§ Data to examine:
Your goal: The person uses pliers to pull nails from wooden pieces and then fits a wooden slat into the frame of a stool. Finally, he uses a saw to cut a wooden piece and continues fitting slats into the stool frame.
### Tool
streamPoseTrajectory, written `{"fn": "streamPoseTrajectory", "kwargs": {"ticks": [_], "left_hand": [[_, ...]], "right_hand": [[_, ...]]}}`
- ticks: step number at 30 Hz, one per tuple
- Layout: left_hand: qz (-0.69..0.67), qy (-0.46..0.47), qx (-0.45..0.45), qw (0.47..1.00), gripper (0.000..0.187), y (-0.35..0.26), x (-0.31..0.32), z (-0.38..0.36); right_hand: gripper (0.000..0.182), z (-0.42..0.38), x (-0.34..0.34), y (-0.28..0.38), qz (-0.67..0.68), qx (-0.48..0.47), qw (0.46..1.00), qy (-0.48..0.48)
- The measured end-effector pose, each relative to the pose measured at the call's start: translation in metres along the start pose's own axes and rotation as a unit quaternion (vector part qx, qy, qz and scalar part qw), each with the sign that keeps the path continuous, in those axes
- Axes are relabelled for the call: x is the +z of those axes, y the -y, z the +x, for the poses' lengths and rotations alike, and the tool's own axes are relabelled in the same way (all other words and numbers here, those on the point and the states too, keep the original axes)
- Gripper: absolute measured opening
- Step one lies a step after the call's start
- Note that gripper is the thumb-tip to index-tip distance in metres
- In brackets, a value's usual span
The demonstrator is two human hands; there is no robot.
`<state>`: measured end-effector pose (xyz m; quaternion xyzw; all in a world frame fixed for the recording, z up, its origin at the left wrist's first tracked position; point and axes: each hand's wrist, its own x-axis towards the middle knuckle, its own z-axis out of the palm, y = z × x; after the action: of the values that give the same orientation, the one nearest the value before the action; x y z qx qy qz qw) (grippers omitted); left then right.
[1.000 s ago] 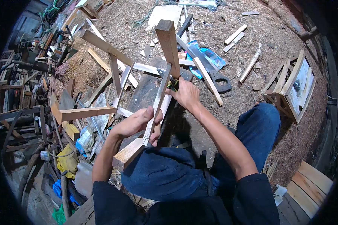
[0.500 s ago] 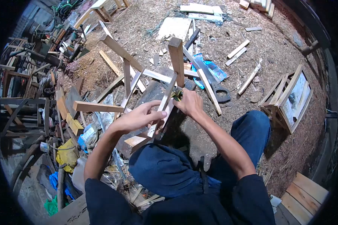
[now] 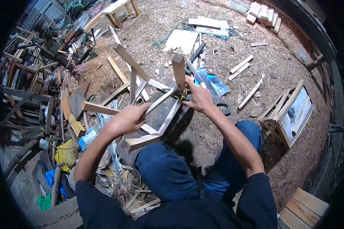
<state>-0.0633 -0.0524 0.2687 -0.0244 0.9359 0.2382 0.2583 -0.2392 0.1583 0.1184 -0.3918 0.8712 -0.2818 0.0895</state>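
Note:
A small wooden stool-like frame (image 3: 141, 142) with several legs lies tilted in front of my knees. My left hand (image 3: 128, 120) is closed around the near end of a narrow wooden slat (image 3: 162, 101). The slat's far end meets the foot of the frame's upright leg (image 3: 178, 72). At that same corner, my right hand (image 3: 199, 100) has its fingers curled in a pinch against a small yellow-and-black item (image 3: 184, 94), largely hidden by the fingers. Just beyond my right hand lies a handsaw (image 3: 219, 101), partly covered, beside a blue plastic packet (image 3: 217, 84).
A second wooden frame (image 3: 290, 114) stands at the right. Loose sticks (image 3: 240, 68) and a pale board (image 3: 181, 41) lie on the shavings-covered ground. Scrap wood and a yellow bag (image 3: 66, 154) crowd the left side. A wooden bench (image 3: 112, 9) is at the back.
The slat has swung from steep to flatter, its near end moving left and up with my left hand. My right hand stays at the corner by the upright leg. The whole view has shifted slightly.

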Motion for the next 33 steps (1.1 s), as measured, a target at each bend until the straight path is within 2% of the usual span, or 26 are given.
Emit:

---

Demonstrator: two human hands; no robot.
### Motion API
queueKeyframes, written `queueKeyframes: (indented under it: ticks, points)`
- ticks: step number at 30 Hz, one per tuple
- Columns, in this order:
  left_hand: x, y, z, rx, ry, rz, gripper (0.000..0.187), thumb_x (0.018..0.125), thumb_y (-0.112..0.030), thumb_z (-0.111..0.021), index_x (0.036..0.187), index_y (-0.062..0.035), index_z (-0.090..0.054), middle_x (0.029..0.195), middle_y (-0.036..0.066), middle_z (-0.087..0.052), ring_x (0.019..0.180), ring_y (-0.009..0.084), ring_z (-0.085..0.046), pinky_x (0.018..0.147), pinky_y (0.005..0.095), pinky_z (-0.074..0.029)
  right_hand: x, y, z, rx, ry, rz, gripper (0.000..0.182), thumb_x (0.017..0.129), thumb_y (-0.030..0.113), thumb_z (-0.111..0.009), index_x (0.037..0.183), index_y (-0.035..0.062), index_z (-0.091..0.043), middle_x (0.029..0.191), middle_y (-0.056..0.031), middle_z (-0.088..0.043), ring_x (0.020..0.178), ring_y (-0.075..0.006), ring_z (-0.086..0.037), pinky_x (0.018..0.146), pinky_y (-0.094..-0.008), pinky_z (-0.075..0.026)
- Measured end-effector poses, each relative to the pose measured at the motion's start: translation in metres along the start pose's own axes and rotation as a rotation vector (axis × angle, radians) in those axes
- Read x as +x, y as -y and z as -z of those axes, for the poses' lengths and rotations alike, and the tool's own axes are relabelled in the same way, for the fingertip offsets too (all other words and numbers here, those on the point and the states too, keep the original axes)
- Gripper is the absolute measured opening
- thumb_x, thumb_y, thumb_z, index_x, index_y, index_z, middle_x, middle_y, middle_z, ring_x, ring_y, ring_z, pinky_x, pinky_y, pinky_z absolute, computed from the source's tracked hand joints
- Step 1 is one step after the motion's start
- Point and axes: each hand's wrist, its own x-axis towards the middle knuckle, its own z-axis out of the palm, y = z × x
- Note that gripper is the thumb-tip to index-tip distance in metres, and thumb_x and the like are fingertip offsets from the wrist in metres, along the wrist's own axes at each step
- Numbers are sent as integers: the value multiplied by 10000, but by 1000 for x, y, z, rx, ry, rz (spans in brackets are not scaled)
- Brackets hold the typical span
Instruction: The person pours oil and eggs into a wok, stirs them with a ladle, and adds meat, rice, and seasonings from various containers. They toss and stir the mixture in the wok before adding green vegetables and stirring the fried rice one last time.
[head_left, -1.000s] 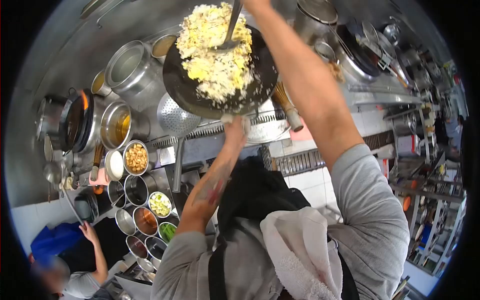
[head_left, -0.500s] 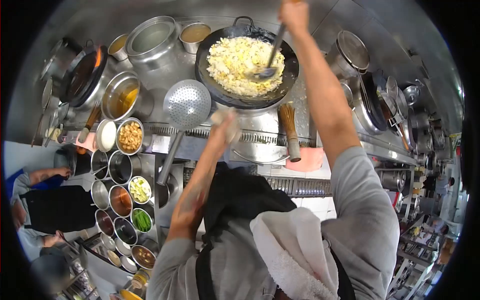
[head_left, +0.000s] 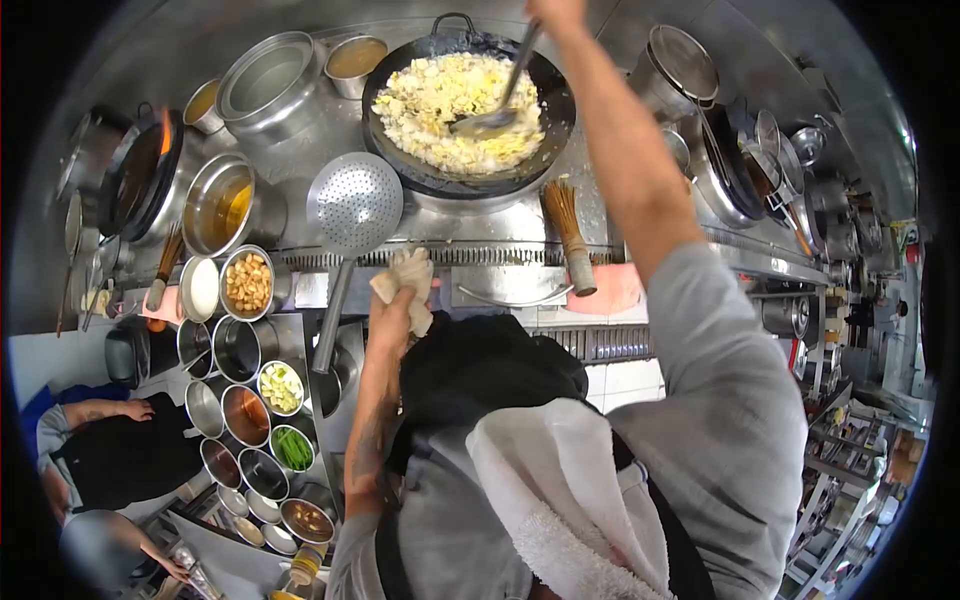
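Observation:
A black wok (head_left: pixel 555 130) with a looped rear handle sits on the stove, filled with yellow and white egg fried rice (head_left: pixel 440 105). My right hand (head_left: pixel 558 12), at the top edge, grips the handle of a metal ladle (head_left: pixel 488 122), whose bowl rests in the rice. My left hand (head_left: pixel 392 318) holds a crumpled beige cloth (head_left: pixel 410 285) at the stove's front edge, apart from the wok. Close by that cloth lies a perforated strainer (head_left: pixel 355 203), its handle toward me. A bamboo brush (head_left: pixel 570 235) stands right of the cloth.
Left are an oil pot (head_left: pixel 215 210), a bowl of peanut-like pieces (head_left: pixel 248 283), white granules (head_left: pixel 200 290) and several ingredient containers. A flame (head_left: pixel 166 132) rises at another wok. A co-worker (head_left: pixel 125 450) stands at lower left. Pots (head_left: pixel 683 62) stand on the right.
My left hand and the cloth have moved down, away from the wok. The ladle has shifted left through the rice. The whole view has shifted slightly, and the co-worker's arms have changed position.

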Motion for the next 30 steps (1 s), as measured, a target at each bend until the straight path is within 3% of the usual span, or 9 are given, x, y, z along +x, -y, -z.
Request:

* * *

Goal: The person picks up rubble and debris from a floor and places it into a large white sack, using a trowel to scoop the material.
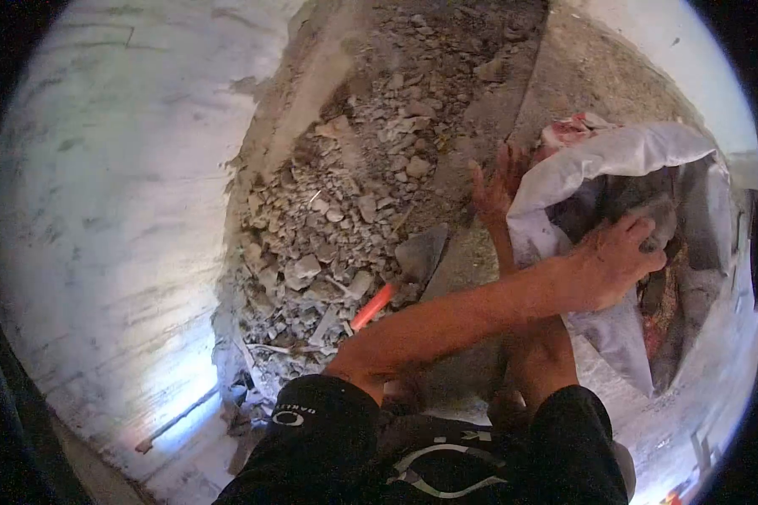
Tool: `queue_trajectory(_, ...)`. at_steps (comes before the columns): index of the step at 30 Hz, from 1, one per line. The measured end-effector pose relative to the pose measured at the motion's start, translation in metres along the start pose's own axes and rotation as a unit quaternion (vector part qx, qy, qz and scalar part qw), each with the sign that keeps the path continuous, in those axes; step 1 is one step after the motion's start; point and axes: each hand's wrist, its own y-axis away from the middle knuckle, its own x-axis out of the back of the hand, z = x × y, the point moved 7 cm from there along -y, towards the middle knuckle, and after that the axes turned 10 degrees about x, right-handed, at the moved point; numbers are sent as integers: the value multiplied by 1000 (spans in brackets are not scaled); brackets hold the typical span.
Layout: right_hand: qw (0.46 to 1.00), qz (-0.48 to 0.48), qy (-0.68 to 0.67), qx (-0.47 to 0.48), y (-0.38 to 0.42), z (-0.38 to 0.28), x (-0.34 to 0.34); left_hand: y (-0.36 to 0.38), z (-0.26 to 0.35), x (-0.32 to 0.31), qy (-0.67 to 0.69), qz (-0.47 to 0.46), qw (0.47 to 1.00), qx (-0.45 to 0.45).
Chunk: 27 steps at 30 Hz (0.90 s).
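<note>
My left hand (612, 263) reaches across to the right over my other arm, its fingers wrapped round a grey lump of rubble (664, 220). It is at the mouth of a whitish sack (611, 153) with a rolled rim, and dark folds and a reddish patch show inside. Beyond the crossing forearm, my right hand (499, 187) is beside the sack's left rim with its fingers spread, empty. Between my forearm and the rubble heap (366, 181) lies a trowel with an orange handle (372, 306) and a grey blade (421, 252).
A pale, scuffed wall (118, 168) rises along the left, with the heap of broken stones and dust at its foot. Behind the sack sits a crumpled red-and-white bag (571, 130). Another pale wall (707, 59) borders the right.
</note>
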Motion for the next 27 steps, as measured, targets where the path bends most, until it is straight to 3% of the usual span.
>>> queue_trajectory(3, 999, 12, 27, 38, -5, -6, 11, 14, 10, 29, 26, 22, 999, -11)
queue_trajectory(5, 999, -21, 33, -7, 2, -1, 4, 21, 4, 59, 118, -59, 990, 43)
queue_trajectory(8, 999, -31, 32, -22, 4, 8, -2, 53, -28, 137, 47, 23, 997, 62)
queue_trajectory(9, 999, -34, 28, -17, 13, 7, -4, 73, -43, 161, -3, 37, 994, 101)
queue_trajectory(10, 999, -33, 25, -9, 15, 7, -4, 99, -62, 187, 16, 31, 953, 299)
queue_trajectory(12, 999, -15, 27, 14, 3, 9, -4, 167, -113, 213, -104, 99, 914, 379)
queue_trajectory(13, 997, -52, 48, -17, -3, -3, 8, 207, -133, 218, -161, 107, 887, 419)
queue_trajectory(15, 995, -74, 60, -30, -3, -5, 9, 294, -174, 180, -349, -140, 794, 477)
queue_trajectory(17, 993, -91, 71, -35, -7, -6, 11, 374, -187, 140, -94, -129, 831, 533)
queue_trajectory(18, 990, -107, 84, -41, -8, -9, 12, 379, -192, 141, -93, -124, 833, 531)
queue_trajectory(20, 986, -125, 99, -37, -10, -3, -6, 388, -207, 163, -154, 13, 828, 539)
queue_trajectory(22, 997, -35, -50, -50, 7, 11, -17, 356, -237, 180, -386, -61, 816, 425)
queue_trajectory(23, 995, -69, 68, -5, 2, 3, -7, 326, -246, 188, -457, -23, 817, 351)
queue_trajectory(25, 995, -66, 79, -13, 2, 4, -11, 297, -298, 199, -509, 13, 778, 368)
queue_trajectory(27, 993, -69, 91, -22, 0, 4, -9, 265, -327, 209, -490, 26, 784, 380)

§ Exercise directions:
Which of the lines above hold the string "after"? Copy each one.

§ Result of the exercise:
- Step one lies a step after the call's start
`<state>`: measured end-effector pose (xyz m; quaternion xyzw; all in a world frame fixed for the recording, z up, its origin at the left wrist's first tracked position; point and axes: each hand's wrist, its own x-axis towards the middle knuckle, its own z-axis out of the palm, y = z × x; after the action: of the values that give the same orientation, the one nearest the value before the action; x y z qx qy qz qw) (grippers omitted); left then right.
- Step 1 is one step after the motion's start
Tool: `queue_trajectory(_, ...)`. at_steps (comes before the columns): index of the step at 30 Hz, from 1, one per line. The measured end-effector pose relative to the pose measured at the motion's start, translation in metres along the start pose's own axes and rotation as a unit quaternion (vector part qx, qy, qz and scalar part qw), each with the sign that keeps the path continuous, in those axes; step 1 is one step after the motion's start; point and axes: each hand's wrist, its own y-axis away from the middle knuckle, its own x-axis out of the back of the hand, z = x × y, the point moved 7 cm from there along -y, towards the middle knuckle, and after that the axes turned 10 degrees about x, right-handed, at the moved point; numbers are sent as integers: the value multiplied by 1000 (spans in brackets are not scaled); brackets hold the typical span.

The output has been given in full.